October 25, 2012

The Trib Misleads. Again.

Take a look at this:
The Federal Salary Council ciphers that federal employees earn 34 percent less than their private-sector counterparts and that the “pay gap” jumped 8 percentage points since last year. But two Junes ago, the private American Enterprise Institute concluded federal employees earn 14 percent more than their private counterparts. See what happens when you let government types study reality?
See that?  It's a clear cut indictment of yet another flawed guv'ment study.  The study's invalidated, of course, by an American Enterprise Institute report that purports to look at the same thing.

Of course the $7.8 million dollars (unadjusted for inflation) in financial support that Trib owner Richard Mellon Scaife has given to AEI has nothing to do with any of this.

But there's a deeper question: Is there an actual reason (besides the one Scaife's paid for) the percentages are different?

Turns out there is.  In this GAO study from this past June there's an explanation, though you can see a hint of it in the title:
Results of Studies on Federal Pay Varied Due to Differing Methodologies
Huh.  You don't say.  And what are these differing methodologies?

First here's the list of the different studies (I've highlighted the studies that concern us here):
  • Comparing Federal and Private Sector Compensation, Andrew Biggs and Jason Richwine, American Enterprise Institute for Public Policy Research, June 2011. (Co-author Richwine is from The Heritage Foundation.)
  • Federal Pay Continues Rapid Ascent, Chris Edwards, The Cato Institute, August 2009.
  • Report on Locality-Based Comparability Payments for the General Schedule, Annual Report of the President’s Pay Agent 2010, The President’s Pay Agent, March 2011.
  • Bad Business: Billions of Taxpayer Dollars Wasted on Hiring Contractors, The Project On Government Oversight, September 2011.
  • Inflated Federal Pay: How Americans Are Overtaxed to Overpay the Civil Service, James Sherk, The Heritage Foundation, July 2010.
Hey, did you know that the co-author of the AEI study is a Heritage Foundation guy?  I didn't.  I guess we can add the $24 million Scaife's funnelled to Heritage (again, unadjusted for inflation) as another reason why his braintrust would be supporting the AEI analysis over the Fed's.

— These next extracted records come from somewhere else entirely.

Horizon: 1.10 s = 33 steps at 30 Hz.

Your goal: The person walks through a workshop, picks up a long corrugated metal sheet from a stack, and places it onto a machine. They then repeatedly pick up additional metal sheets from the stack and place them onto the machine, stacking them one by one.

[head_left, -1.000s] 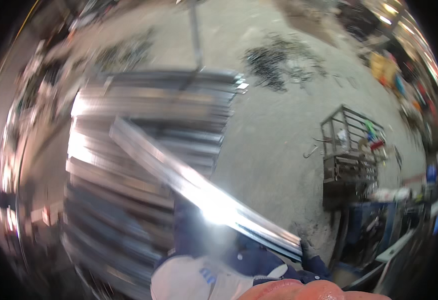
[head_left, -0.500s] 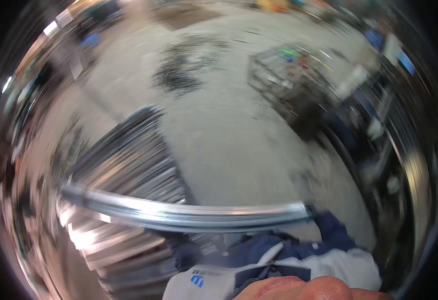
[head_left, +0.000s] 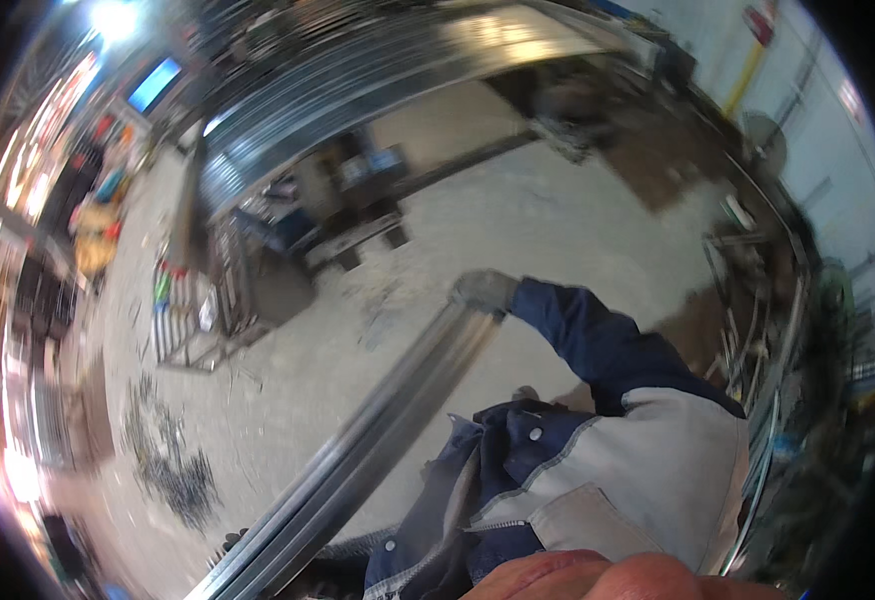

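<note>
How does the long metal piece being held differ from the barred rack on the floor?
Shape: the metal piece is long and narrow; the rack is a boxy frame.
Surface: the metal piece has continuous lengthwise ridges; the rack has open gaps between bars.
Pose: the metal piece slants, its upper end in the gloved right hand; the rack stands on the floor.
Both look metallic.

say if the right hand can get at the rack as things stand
Probably not: the right hand is closed on one end of the bars, and the rack stands off to the left, across open floor. The hand would likely need freeing and the person moving closer.
</note>
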Available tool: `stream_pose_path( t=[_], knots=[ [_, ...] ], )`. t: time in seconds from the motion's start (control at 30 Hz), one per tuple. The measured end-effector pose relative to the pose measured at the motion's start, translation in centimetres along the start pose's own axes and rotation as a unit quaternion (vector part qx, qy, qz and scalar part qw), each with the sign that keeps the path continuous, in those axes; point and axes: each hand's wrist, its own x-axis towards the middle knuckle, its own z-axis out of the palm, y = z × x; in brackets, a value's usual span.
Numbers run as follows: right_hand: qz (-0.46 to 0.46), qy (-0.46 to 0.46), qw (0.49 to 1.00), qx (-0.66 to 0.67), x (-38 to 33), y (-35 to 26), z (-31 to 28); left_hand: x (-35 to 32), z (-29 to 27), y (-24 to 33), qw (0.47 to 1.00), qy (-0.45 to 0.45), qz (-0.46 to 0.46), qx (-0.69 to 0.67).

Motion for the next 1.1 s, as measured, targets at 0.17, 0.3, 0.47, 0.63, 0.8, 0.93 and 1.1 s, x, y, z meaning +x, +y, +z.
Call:
stream_pose_path(
  t=[0.17, 0.3, 0.47, 0.63, 0.8, 0.93, 1.1],
  knots=[
    [0.005, 0.164, 0.967, 0.195, -5.5, 3.7, -20.4, -6.1, 14.3, 2.0, 0.991, -0.117, 0.057, -0.035],
    [-0.091, 0.276, 0.946, 0.146, -8.7, 5.9, -35.4, -10.9, 24.2, 3.7, 0.968, -0.189, 0.112, -0.121],
    [0.016, 0.424, 0.894, 0.145, -9.7, 7.9, -49.6, -16.4, 37.3, 5.4, 0.8, -0.104, 0.562, 0.182],
    [0.069, 0.527, 0.839, 0.114, -7.9, 8.6, -60.2, -21.5, 49.2, 3.9, 0.857, -0.158, 0.486, 0.062],
    [-0.012, 0.694, 0.714, 0.089, -4.1, 9.7, -68.1, -25.3, 59.3, 0.6, 0.918, -0.278, 0.092, -0.269],
    [-0.262, 0.63, 0.724, 0.104, -2.5, 9.7, -64.4, -27.5, 65.1, -1.8, 0.866, -0.277, -0.084, -0.408],
    [-0.218, 0.356, 0.757, -0.503, -1.8, 6.7, -56.0, -30.7, 69.7, -5.1, 0.883, -0.248, -0.135, -0.375]
  ],
)
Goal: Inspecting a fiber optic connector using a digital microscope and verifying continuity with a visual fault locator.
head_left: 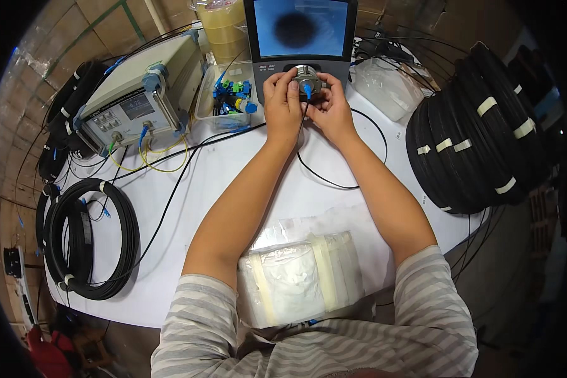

But back to the GAO study.  Here's what they say initially about the differing methodologies:
All of the selected studies except for the President’s Pay Agent compared federal to private sector pay and total compensation. The President’s Pay Agent compared federal to nonfederal pay (not benefits) and defined nonfederal as private sector, state government, and local government.
Do I need to tell you that the "President's Pay Agent" is the Federal Study Council?

So do you think that maybe just maybe that might explain the difference so easily dismissed by Scaife's braintrust?

See what happens when you let an ideologically based editorial board of a newspaper owned by a billionaire who's been funding right wing think tanks for decades study the difference between a guv'ment study and one funded by that same billionaire??